**Task statement**
Scan the entries and copy each line where the word "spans" is present.

**Entries taken from a collection**
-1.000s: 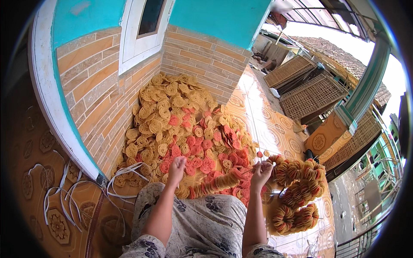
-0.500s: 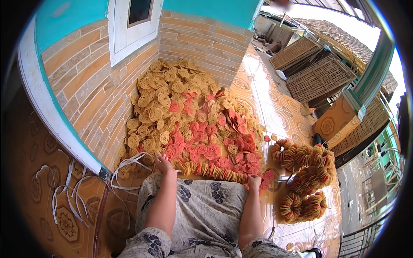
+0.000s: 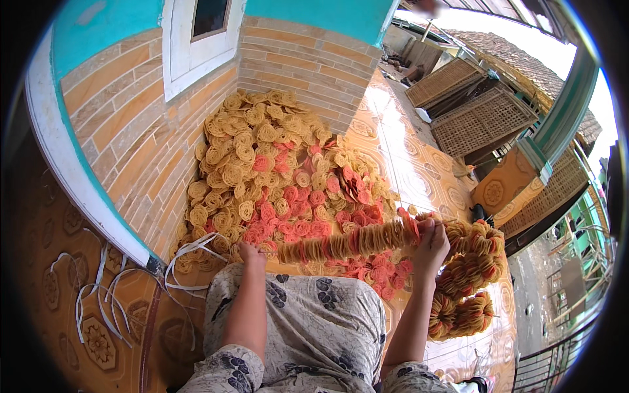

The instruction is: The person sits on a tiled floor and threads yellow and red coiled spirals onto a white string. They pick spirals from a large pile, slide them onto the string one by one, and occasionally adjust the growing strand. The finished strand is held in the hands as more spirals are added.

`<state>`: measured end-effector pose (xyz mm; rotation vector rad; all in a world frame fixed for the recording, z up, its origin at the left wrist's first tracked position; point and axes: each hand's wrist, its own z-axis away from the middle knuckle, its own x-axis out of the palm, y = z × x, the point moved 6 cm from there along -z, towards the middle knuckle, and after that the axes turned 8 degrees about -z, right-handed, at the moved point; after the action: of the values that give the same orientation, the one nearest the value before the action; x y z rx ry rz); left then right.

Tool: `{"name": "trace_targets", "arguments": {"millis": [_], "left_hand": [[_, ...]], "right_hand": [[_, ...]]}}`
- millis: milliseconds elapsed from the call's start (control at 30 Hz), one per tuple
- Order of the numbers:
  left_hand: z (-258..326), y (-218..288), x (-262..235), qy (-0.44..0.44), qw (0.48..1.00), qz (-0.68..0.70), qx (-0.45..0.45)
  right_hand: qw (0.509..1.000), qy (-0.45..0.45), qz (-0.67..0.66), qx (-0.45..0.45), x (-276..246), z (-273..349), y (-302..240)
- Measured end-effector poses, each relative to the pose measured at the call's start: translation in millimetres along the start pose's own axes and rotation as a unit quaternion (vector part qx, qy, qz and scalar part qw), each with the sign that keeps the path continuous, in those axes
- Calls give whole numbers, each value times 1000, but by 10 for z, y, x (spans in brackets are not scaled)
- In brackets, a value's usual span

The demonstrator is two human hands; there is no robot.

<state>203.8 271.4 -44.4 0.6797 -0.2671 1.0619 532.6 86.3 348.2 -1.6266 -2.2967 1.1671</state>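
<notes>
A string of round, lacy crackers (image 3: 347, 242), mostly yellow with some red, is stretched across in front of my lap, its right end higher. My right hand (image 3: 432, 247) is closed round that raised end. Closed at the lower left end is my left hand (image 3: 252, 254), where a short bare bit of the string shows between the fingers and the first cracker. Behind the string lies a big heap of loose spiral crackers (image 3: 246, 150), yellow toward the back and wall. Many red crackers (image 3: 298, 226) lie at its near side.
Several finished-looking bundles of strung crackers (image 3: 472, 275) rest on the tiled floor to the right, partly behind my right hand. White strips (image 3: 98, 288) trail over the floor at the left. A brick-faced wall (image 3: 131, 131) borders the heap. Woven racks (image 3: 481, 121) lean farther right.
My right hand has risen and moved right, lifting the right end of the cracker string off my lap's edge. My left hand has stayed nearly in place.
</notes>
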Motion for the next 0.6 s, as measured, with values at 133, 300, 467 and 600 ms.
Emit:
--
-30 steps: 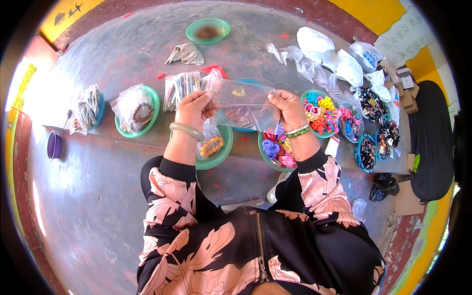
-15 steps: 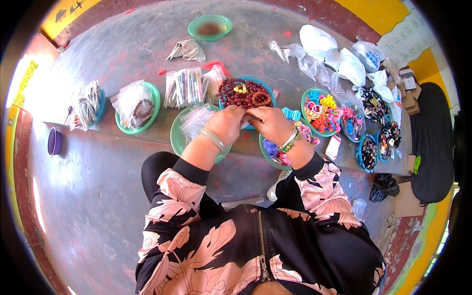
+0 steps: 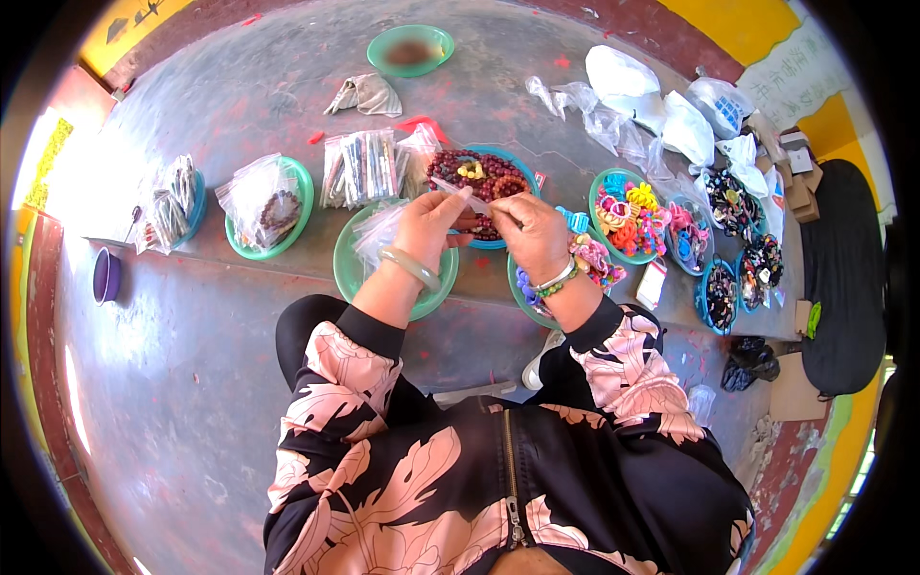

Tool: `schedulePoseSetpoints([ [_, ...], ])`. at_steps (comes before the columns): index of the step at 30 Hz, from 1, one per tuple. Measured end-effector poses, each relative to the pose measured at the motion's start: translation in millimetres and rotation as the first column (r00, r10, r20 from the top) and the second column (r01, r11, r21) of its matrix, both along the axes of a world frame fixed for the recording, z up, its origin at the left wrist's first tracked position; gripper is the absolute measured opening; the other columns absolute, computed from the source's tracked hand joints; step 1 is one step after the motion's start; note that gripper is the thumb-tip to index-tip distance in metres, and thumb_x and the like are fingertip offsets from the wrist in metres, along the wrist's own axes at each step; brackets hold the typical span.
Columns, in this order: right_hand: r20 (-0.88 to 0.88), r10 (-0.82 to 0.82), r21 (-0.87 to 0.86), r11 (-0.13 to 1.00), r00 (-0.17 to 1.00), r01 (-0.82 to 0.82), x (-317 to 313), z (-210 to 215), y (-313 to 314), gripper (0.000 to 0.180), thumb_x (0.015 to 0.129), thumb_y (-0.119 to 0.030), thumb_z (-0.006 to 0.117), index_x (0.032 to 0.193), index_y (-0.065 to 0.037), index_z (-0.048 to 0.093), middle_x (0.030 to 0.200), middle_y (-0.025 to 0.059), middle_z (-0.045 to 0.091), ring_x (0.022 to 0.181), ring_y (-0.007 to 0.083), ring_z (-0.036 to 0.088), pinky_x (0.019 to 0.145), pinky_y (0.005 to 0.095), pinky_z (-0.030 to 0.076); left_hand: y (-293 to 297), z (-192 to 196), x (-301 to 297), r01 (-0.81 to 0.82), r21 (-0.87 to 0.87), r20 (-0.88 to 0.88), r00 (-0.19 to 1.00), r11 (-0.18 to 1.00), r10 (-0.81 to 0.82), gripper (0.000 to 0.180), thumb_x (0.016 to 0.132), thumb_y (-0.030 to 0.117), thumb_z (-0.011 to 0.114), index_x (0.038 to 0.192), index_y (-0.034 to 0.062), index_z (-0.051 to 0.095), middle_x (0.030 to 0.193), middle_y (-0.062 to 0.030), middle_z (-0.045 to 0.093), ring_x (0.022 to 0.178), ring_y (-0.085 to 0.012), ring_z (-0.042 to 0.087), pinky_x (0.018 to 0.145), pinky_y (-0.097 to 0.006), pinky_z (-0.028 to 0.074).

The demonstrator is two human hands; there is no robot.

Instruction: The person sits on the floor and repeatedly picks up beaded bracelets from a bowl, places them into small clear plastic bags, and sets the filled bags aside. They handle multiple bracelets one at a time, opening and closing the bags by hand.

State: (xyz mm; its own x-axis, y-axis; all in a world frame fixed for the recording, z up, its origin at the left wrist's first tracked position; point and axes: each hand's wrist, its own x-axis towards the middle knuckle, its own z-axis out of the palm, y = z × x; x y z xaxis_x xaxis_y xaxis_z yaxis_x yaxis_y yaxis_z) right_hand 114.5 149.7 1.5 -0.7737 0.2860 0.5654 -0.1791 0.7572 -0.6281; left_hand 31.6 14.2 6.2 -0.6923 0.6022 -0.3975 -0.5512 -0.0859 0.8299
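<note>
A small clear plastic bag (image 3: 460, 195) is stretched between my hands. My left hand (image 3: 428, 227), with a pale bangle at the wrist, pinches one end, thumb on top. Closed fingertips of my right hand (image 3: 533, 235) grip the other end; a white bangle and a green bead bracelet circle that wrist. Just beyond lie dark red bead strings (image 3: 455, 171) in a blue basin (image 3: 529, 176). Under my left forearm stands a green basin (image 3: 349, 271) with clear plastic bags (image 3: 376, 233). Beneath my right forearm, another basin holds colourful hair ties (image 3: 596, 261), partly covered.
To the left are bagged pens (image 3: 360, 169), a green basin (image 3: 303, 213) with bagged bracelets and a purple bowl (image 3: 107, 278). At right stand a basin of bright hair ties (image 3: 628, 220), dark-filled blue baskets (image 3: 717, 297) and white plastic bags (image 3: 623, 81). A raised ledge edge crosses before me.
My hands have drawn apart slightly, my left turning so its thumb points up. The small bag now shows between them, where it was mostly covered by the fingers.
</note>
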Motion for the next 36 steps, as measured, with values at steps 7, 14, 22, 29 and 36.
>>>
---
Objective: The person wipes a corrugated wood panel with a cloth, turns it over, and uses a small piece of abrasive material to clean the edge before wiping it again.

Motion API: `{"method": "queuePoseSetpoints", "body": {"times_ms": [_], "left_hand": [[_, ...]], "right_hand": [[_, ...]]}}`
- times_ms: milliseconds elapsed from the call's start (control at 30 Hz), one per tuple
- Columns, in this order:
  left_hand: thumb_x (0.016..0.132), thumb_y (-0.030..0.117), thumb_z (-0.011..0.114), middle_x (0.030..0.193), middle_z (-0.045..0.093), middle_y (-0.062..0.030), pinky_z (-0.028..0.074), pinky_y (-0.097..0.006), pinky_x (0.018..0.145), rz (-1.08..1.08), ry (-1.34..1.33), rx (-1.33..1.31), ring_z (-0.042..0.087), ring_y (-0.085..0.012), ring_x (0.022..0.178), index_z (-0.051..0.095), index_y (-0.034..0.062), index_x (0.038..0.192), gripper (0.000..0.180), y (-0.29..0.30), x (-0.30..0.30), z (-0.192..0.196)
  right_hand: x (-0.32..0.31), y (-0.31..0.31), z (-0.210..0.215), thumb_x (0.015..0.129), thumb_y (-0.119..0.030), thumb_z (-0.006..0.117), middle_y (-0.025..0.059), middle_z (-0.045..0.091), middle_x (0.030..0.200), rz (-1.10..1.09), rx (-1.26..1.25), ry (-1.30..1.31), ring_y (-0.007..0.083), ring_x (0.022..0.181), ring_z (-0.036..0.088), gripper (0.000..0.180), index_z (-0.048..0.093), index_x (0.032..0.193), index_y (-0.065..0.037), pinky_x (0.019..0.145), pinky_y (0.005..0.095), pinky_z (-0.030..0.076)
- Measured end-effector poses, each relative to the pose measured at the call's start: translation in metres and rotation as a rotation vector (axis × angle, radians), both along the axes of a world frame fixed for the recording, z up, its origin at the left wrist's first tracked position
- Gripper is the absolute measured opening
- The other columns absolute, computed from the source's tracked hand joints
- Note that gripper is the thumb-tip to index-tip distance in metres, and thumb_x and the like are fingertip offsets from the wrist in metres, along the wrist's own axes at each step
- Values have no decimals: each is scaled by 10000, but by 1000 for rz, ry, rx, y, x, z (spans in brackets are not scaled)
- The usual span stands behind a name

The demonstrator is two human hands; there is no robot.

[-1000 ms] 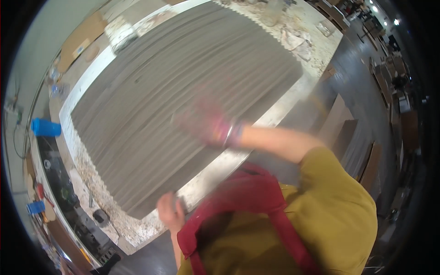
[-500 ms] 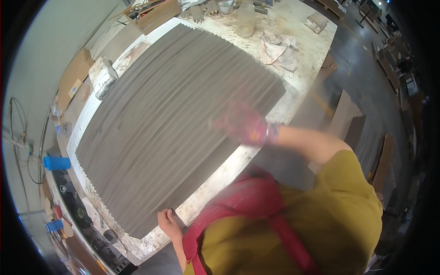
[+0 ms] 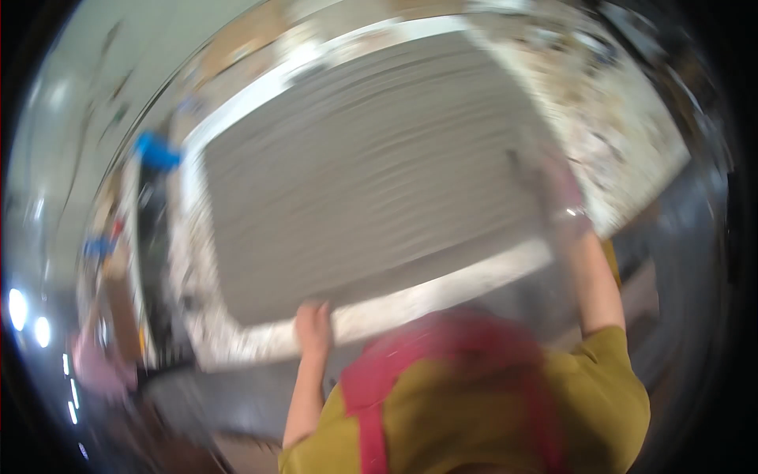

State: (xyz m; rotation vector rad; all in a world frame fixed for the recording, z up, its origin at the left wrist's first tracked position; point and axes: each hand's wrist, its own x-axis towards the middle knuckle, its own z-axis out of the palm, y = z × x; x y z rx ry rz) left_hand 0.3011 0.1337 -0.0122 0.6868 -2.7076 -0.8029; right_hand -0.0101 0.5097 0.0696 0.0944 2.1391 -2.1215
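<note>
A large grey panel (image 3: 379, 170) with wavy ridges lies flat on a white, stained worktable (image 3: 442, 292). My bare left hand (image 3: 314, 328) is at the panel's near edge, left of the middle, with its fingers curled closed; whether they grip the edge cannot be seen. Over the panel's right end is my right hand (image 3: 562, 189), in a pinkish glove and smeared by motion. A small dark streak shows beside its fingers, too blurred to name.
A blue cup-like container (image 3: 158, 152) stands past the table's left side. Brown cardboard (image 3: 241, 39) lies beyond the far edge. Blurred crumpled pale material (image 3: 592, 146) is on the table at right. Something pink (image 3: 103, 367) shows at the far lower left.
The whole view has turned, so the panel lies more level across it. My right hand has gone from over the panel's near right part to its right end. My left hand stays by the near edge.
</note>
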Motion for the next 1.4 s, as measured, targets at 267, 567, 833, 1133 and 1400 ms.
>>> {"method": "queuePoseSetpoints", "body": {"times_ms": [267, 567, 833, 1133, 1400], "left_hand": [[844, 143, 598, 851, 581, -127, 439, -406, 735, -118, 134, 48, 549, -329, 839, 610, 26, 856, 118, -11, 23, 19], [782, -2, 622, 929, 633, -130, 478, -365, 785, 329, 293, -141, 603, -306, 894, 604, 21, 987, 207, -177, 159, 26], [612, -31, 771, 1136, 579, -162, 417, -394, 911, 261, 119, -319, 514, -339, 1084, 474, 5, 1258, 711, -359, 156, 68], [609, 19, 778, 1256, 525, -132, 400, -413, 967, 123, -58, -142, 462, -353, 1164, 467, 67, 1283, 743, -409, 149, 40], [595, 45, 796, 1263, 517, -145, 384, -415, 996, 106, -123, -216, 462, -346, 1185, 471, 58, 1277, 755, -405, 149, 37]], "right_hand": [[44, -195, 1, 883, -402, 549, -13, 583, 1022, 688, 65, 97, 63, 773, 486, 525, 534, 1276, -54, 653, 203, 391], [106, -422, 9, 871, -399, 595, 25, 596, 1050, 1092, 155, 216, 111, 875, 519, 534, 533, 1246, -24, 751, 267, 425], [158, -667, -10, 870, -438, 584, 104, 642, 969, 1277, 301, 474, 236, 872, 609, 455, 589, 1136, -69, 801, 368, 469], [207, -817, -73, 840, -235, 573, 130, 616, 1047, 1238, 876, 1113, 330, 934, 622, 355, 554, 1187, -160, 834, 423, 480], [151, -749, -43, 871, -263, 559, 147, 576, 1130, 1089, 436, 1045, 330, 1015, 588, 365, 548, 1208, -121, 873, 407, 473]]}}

**Solution for this exercise**
- Calls give whole numbers, each value times 1000, but by 10 for z, y, x (spans in brackets are not scaled)
- Values have no decimals: each is scaled by 10000, but by 1000 for rz, ry, rx, y, x, z (spans in brackets are not scaled)

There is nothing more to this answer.